PROMPT:
Find the number of lines below in which the word "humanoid" occurs. Write only that number.

AVAILABLE DATA:
---+---

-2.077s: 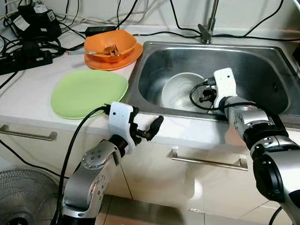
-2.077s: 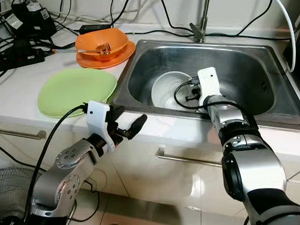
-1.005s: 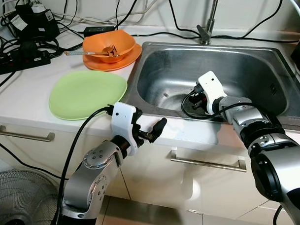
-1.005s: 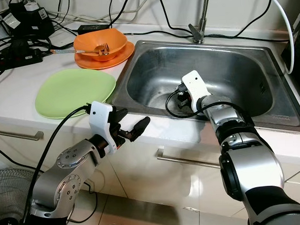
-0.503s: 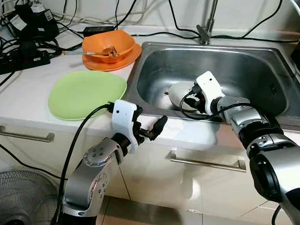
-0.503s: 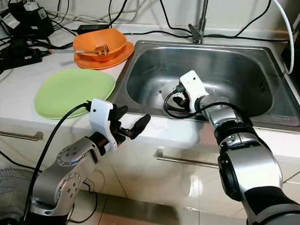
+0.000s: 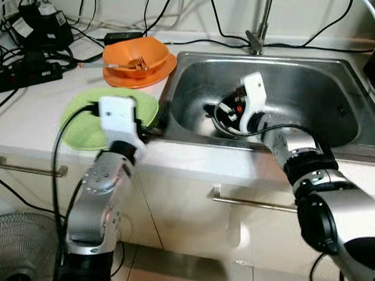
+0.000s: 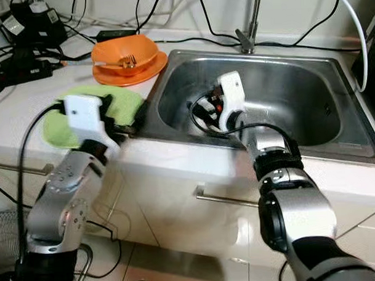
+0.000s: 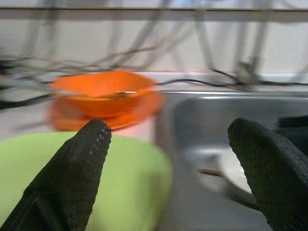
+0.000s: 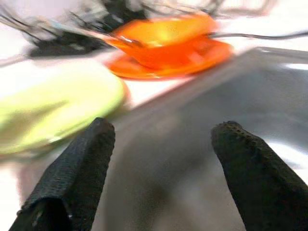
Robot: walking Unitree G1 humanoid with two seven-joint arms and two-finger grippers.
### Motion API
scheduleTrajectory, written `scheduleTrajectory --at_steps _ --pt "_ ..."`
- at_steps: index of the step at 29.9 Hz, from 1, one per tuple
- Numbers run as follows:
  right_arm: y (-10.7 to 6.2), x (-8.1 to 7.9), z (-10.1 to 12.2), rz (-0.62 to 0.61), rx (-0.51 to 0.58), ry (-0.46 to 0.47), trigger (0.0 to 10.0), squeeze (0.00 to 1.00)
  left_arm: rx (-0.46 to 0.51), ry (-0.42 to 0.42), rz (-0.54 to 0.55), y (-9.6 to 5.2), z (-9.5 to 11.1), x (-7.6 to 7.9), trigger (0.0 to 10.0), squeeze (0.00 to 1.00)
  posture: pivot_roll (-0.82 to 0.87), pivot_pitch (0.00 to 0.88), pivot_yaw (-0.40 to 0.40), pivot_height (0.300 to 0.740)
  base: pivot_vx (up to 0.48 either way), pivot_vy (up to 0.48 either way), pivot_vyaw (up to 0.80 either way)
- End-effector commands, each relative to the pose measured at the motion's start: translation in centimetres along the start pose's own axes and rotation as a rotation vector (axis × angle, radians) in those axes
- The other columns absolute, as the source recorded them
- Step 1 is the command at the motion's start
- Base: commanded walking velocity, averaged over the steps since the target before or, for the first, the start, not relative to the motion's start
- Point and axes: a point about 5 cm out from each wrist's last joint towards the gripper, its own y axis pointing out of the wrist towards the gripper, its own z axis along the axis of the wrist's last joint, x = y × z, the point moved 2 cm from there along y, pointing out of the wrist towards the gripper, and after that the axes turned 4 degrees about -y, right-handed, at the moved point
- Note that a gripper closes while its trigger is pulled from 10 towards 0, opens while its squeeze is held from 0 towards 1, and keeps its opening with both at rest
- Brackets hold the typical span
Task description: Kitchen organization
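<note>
A light green plate lies on the white counter, left of the steel sink. Behind it an orange bowl with a fork sits on an orange plate. My left gripper hovers open over the green plate's right edge, by the sink rim, with nothing between its fingers. My right gripper is open and empty inside the sink near its left wall, pointing toward the plates. A pale blurred shape lies on the sink floor.
A faucet rises behind the sink. Power strips and tangled black cables crowd the counter's back left. A fan stands on the floor at lower left. Drawer handles run below the counter edge.
My left arm has risen from in front of the cabinet to above the green plate. My right gripper has lifted and shifted left in the sink; the white bowl is hidden behind it.
</note>
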Motion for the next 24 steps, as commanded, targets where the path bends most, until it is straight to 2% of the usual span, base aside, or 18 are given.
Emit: scheduleTrajectory --at_steps 1,3,4,5,7,11,16,19,20,21,22,23,24 --pt "-0.4 -0.8 -0.7 0.075 -0.004 0.042 10.0 1.00 0.009 0.012 0.073 0.0 0.1 -1.1 10.0 1.00 0.04 0.054 0.032 0.740 0.000 0.000 0.00" --pt "-1.0 -1.9 -1.2 0.150 -0.007 0.038 10.0 1.00 0.026 0.009 0.193 -0.1 0.2 -3.0 10.0 1.00 0.04 0.056 0.037 0.740 0.000 0.000 0.00" --pt "-1.6 -2.4 -1.7 0.177 -0.007 0.051 10.0 1.00 0.043 -0.008 0.308 -0.5 0.2 -4.9 10.0 1.00 0.03 0.057 0.041 0.740 0.000 0.000 0.00" --pt "-1.8 -2.6 -2.0 0.182 -0.007 0.056 10.0 1.00 0.037 -0.011 0.350 -0.7 0.0 -5.6 10.0 1.00 0.03 0.057 0.041 0.740 0.000 0.000 0.00" --pt "-2.1 -2.7 -2.1 0.184 -0.007 0.060 10.0 1.00 0.033 -0.012 0.378 -0.8 -0.1 -6.1 10.0 1.00 0.03 0.057 0.043 0.740 0.000 0.000 0.00" --pt "-3.2 -3.6 -2.9 0.188 -0.020 0.101 10.0 1.00 0.009 -0.102 0.517 -1.6 -1.3 -8.5 10.0 1.00 0.02 0.059 0.044 0.740 0.000 0.000 0.00" --pt "-3.9 -4.3 -3.0 0.207 -0.032 0.104 10.0 1.00 0.014 -0.136 0.565 -1.7 -1.5 -9.1 10.0 1.00 0.02 0.060 0.046 0.740 0.000 0.000 0.00" --pt "-4.7 -4.9 -2.9 0.228 -0.039 0.102 10.0 1.00 -0.014 -0.191 0.609 -1.8 -2.3 -9.6 10.0 1.00 0.01 0.060 0.047 0.740 0.000 0.000 0.00" --pt "-4.9 -5.0 -2.8 0.228 -0.040 0.104 10.0 1.00 -0.029 -0.215 0.620 -1.8 -2.7 -9.7 10.0 0.78 0.00 0.057 0.048 0.740 0.000 0.000 0.00" --pt "-5.0 -5.1 -2.7 0.229 -0.040 0.104 10.0 1.00 -0.037 -0.236 0.621 -1.7 -3.0 -9.7 10.0 0.27 0.00 0.057 0.050 0.740 0.000 0.000 0.00" --pt "-5.0 -5.2 -2.7 0.232 -0.040 0.103 10.0 1.00 -0.045 -0.265 0.624 -1.6 -3.3 -9.8 10.0 0.00 0.00 0.057 0.050 0.740 0.000 0.000 0.00" --pt "-5.0 -5.2 -2.7 0.232 -0.040 0.103 10.0 1.00 -0.045 -0.265 0.624 -1.6 -3.3 -9.8 10.0 0.00 0.00 0.057 0.050 0.740 0.000 0.000 0.00" --pt "-5.1 -5.5 -2.4 0.242 -0.040 0.102 10.0 1.00 -0.068 -0.341 0.646 -1.5 -4.0 -10.0 10.0 0.00 -0.01 0.054 0.052 0.740 0.000 0.000 0.00"
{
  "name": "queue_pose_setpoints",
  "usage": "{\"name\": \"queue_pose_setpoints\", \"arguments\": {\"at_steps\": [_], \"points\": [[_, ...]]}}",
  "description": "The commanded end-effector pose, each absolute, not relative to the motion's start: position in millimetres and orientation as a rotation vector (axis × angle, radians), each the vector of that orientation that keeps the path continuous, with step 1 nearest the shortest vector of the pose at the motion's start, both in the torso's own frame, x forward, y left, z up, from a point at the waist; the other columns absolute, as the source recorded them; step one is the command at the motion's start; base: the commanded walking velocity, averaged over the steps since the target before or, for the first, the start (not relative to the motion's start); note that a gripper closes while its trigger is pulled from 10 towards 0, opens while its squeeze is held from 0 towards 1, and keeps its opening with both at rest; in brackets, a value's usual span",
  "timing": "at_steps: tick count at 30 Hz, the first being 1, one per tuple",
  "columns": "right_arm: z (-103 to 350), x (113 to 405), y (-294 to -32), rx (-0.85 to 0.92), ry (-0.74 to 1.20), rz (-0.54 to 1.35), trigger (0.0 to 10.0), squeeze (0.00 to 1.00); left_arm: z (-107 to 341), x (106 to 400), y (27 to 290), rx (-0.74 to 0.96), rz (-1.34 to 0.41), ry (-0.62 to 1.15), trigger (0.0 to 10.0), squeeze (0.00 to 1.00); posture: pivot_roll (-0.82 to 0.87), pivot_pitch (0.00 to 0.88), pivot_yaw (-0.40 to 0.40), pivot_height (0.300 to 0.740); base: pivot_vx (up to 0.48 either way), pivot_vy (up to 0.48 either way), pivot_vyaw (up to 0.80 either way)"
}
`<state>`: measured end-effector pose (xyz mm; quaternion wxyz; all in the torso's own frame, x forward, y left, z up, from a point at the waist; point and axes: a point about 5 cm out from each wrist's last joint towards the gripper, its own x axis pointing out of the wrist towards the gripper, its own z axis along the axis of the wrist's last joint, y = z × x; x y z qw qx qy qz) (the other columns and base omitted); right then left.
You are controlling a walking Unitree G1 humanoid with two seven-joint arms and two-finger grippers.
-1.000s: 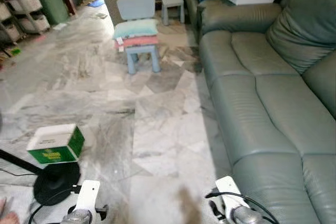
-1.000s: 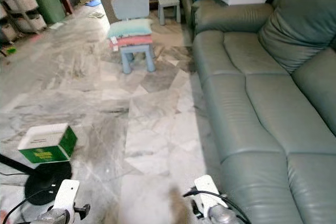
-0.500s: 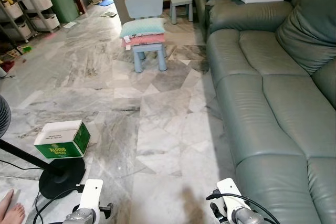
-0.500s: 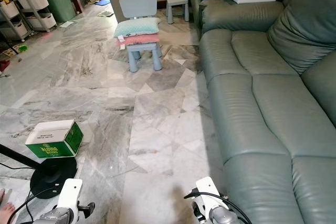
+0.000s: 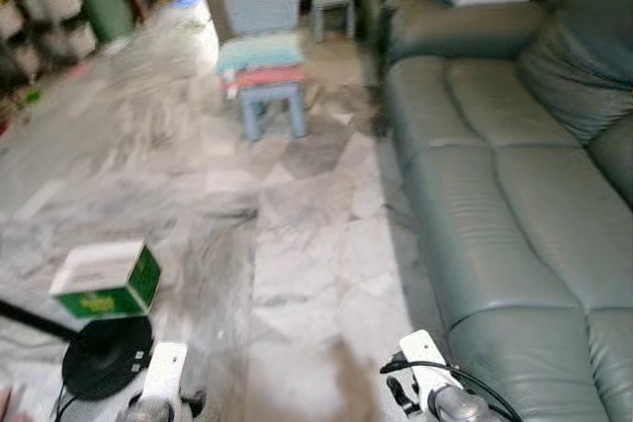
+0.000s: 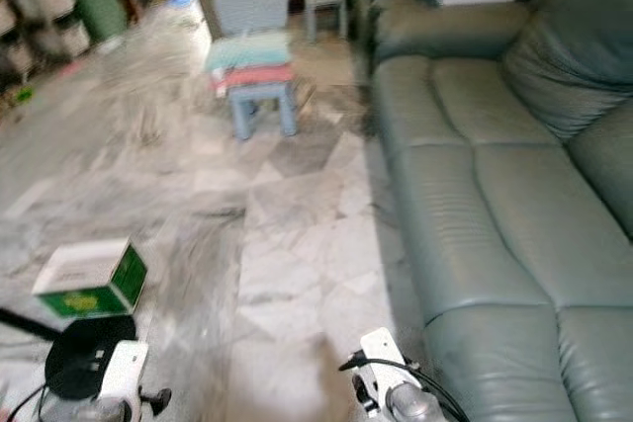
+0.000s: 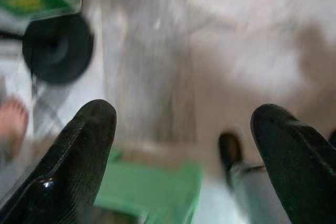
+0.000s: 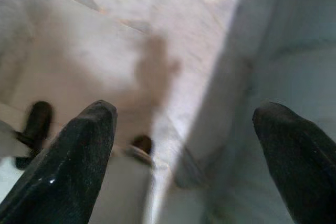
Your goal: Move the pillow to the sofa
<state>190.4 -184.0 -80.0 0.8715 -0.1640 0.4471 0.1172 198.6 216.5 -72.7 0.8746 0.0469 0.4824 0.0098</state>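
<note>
Walking blur smears the head views, and the pillow [image 5: 259, 50], pale teal on top of a pink one, sits on the small blue chair [image 5: 264, 86] far across the marble floor [image 5: 297, 244], well apart from both arms. Left gripper [image 7: 184, 145] hangs low with its fingers spread wide and nothing between them; right gripper [image 8: 184, 150] the same, fingers apart over bare tile beside the sofa [image 5: 504, 205]. Nothing is grasped yet, so this looks like the approach leg. Trouble spots, as I judge them: the green and white box [image 5: 104, 279] and the black fan base [image 5: 104, 353] lie near the left side of the path, with a cable trailing by the base, so a drift that way could snag a foot. Two pillows are stacked, too, so a grab could drag both off the chair or tip it.
</note>
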Motion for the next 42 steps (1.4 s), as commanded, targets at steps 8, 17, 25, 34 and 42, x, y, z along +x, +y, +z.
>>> {"name": "queue_pose_setpoints", "arguments": {"at_steps": [8,17,25,34,42], "points": [[-78,195,-182,-0.344,0.914,0.252,10.0,0.0,-77,188,222,0.096,0.024,1.043,10.0,0.0,-0.03,0.0,0.083,0.74,0.413,0.21,0.0],[-76,199,-177,-0.35,0.887,0.274,10.0,0.0,-78,187,221,0.099,0.022,1.047,10.0,0.0,-0.03,0.0,0.081,0.74,0.414,0.242,0.0],[-69,213,-155,-0.345,0.827,0.31,10.0,0.0,-78,186,221,0.103,0.021,1.052,10.0,0.0,-0.03,0.0,0.081,0.74,0.412,0.244,0.0],[-59,229,-135,-0.341,0.776,0.334,10.0,0.0,-78,186,222,0.115,0.016,1.055,10.0,0.0,-0.03,0.0,0.08,0.74,0.413,0.242,0.0],[-60,228,-130,-0.349,0.781,0.34,10.0,0.0,-78,186,222,0.115,0.018,1.052,10.0,0.0,-0.03,0.0,0.078,0.74,0.412,0.243,0.0]]}}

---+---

YOUR SOLUTION:
2